■ **Problem description**: Retype each record shown below, leaving every character as it is.

■ **Dataset items**:
# # # # #

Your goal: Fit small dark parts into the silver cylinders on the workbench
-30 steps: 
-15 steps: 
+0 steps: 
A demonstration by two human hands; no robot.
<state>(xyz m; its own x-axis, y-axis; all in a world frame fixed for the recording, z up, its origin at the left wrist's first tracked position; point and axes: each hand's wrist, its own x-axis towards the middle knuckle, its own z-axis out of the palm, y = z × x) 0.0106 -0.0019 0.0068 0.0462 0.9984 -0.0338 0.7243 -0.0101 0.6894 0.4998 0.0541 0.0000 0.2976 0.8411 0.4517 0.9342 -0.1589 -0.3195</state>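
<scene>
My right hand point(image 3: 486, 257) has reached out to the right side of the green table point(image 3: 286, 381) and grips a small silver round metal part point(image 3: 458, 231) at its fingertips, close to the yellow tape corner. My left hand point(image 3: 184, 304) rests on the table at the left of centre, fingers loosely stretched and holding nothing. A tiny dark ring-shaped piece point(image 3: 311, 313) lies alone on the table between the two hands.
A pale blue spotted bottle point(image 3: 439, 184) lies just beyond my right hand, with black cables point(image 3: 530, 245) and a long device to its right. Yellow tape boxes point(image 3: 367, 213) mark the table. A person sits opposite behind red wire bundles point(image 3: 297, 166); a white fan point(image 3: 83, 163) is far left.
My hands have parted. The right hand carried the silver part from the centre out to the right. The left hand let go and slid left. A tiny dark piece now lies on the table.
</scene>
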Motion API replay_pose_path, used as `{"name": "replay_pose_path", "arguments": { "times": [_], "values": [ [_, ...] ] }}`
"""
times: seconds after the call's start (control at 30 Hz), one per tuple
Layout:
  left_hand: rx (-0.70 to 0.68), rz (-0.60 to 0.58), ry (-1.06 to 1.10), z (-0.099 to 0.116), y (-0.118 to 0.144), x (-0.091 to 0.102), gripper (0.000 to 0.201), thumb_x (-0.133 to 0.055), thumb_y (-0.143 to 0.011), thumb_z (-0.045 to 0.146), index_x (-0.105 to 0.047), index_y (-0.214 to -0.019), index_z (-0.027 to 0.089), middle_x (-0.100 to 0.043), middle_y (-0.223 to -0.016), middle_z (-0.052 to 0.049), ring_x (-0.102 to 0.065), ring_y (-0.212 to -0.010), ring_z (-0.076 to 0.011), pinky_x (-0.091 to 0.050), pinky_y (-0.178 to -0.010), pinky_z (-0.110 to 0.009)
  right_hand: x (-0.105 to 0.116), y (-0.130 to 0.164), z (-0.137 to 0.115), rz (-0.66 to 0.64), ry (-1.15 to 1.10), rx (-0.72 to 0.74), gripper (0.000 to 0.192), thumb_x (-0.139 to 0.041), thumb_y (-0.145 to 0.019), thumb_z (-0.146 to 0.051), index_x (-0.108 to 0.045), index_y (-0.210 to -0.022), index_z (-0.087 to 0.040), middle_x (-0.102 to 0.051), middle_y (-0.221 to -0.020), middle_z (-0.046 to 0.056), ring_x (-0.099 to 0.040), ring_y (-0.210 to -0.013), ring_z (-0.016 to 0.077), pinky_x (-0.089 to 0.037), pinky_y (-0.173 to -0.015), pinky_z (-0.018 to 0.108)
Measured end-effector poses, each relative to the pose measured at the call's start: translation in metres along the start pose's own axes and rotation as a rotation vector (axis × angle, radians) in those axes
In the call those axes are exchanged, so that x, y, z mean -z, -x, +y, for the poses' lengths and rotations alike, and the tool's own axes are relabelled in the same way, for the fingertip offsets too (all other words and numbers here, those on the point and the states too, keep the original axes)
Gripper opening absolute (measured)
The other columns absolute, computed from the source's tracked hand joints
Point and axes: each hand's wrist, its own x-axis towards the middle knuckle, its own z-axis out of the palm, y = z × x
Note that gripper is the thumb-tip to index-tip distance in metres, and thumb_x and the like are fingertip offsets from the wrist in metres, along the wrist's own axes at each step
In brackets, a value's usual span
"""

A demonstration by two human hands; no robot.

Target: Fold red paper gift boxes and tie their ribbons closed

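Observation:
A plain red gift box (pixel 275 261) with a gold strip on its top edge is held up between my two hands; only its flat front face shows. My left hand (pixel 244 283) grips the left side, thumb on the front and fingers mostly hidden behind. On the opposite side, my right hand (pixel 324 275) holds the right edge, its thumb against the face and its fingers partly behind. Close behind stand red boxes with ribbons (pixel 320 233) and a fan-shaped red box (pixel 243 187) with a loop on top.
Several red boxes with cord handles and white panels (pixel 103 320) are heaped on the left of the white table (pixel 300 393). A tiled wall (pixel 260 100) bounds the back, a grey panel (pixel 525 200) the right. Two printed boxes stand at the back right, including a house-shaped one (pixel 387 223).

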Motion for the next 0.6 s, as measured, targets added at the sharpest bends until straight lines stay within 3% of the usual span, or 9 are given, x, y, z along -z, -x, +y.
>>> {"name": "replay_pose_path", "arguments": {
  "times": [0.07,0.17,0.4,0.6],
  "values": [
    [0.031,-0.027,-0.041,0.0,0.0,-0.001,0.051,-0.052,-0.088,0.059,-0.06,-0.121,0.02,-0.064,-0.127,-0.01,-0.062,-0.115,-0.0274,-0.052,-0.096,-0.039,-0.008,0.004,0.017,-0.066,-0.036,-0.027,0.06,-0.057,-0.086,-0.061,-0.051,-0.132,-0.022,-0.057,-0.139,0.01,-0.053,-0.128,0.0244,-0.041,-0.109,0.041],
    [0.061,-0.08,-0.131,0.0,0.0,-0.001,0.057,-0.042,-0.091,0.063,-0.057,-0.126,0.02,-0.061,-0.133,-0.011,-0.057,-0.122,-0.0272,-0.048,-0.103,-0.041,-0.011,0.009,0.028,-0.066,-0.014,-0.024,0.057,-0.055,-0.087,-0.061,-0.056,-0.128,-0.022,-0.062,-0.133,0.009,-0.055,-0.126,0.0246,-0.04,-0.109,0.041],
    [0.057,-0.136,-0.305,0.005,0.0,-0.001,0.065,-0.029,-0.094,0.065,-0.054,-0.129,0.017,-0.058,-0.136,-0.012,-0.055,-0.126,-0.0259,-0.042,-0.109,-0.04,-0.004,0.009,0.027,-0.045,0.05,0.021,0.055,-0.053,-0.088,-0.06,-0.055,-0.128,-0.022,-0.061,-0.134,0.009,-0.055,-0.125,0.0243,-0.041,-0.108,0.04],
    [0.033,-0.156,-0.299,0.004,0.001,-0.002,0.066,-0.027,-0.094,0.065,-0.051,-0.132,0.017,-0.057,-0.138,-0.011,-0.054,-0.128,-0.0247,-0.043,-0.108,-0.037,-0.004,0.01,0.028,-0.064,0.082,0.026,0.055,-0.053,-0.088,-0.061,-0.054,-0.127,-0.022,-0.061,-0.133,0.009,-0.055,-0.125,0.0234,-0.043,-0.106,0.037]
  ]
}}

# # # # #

■ **Worked solution**:
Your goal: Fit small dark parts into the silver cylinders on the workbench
-30 steps: 
-15 steps: 
+0 steps: 
A demonstration by two human hands; no robot.
<state>(xyz m; its own x-axis, y-axis; all in a world frame fixed for the recording, z up, its origin at the left wrist's first tracked position; point and axes: each hand's wrist, its own x-axis towards the middle knuckle, its own z-axis out of the palm, y = z × x) 0.0106 -0.0019 0.0068 0.0462 0.9984 -0.0338 0.7243 -0.0101 0.6894 0.4998 0.0541 0.0000 0.2976 0.8411 0.4517 0.9342 -0.1589 -0.3195</state>
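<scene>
My right hand point(image 3: 486, 257) has reached out to the right side of the green table point(image 3: 286, 381) and grips a small silver round metal part point(image 3: 458, 231) at its fingertips, close to the yellow tape corner. My left hand point(image 3: 184, 304) rests on the table at the left of centre, fingers loosely stretched and holding nothing. A tiny dark ring-shaped piece point(image 3: 311, 313) lies alone on the table between the two hands.
A pale blue spotted bottle point(image 3: 439, 184) lies just beyond my right hand, with black cables point(image 3: 530, 245) and a long device to its right. Yellow tape boxes point(image 3: 367, 213) mark the table. A person sits opposite behind red wire bundles point(image 3: 297, 166); a white fan point(image 3: 83, 163) is far left.
My hands have parted. The right hand carried the silver part from the centre out to the right. The left hand let go and slid left. A tiny dark piece now lies on the table.
</scene>
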Motion API replay_pose_path, used as `{"name": "replay_pose_path", "arguments": { "times": [_], "values": [ [_, ...] ] }}`
"""
times: seconds after the call's start (control at 30 Hz), one per tuple
Layout:
  left_hand: rx (-0.70 to 0.68), rz (-0.60 to 0.58), ry (-1.06 to 1.10), z (-0.099 to 0.116), y (-0.118 to 0.144), x (-0.091 to 0.102), gripper (0.000 to 0.201), thumb_x (-0.133 to 0.055), thumb_y (-0.143 to 0.011), thumb_z (-0.045 to 0.146), index_x (-0.105 to 0.047), index_y (-0.214 to -0.019), index_z (-0.027 to 0.089), middle_x (-0.100 to 0.043), middle_y (-0.223 to -0.016), middle_z (-0.052 to 0.049), ring_x (-0.102 to 0.065), ring_y (-0.212 to -0.010), ring_z (-0.076 to 0.011), pinky_x (-0.091 to 0.050), pinky_y (-0.178 to -0.010), pinky_z (-0.110 to 0.009)
  right_hand: x (-0.105 to 0.116), y (-0.130 to 0.164), z (-0.137 to 0.115), rz (-0.66 to 0.64), ry (-1.15 to 1.10), rx (-0.72 to 0.74), gripper (0.000 to 0.192), thumb_x (-0.139 to 0.041), thumb_y (-0.145 to 0.019), thumb_z (-0.146 to 0.051), index_x (-0.108 to 0.045), index_y (-0.210 to -0.022), index_z (-0.087 to 0.040), middle_x (-0.102 to 0.051), middle_y (-0.221 to -0.020), middle_z (-0.046 to 0.056), ring_x (-0.099 to 0.040), ring_y (-0.210 to -0.013), ring_z (-0.016 to 0.077), pinky_x (-0.089 to 0.037), pinky_y (-0.173 to -0.015), pinky_z (-0.018 to 0.108)
Measured end-effector poses, each relative to the pose measured at the call's start: translation in metres along the start pose's own axes and rotation as a rotation vector (axis × angle, radians) in those axes
In the call those axes are exchanged, so that x, y, z mean -z, -x, +y, for the poses' lengths and rotations alike, and the tool's own axes are relabelled in the same way, for the fingertip offsets too (all other words and numbers here, those on the point and the states too, keep the original axes)
Gripper opening absolute (measured)
The other columns absolute, computed from the source's tracked hand joints
Point and axes: each hand's wrist, its own x-axis towards the middle knuckle, its own z-axis out of the palm, y = z × x
Note that gripper is the thumb-tip to index-tip distance in metres, and thumb_x and the like are fingertip offsets from the wrist in metres, along the wrist's own axes at each step
In brackets, a value's usual span
"""

A demonstration by two human hands; no robot.

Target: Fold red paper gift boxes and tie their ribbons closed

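Observation:
A plain red gift box (pixel 275 261) with a gold strip on its top edge is held up between my two hands; only its flat front face shows. My left hand (pixel 244 283) grips the left side, thumb on the front and fingers mostly hidden behind. On the opposite side, my right hand (pixel 324 275) holds the right edge, its thumb against the face and its fingers partly behind. Close behind stand red boxes with ribbons (pixel 320 233) and a fan-shaped red box (pixel 243 187) with a loop on top.
Several red boxes with cord handles and white panels (pixel 103 320) are heaped on the left of the white table (pixel 300 393). A tiled wall (pixel 260 100) bounds the back, a grey panel (pixel 525 200) the right. Two printed boxes stand at the back right, including a house-shaped one (pixel 387 223).
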
Motion for the next 0.6 s, as measured, targets added at the sharpest bends until straight lines stay within 3% of the usual span, or 9 are given, x, y, z along -z, -x, +y.
>>> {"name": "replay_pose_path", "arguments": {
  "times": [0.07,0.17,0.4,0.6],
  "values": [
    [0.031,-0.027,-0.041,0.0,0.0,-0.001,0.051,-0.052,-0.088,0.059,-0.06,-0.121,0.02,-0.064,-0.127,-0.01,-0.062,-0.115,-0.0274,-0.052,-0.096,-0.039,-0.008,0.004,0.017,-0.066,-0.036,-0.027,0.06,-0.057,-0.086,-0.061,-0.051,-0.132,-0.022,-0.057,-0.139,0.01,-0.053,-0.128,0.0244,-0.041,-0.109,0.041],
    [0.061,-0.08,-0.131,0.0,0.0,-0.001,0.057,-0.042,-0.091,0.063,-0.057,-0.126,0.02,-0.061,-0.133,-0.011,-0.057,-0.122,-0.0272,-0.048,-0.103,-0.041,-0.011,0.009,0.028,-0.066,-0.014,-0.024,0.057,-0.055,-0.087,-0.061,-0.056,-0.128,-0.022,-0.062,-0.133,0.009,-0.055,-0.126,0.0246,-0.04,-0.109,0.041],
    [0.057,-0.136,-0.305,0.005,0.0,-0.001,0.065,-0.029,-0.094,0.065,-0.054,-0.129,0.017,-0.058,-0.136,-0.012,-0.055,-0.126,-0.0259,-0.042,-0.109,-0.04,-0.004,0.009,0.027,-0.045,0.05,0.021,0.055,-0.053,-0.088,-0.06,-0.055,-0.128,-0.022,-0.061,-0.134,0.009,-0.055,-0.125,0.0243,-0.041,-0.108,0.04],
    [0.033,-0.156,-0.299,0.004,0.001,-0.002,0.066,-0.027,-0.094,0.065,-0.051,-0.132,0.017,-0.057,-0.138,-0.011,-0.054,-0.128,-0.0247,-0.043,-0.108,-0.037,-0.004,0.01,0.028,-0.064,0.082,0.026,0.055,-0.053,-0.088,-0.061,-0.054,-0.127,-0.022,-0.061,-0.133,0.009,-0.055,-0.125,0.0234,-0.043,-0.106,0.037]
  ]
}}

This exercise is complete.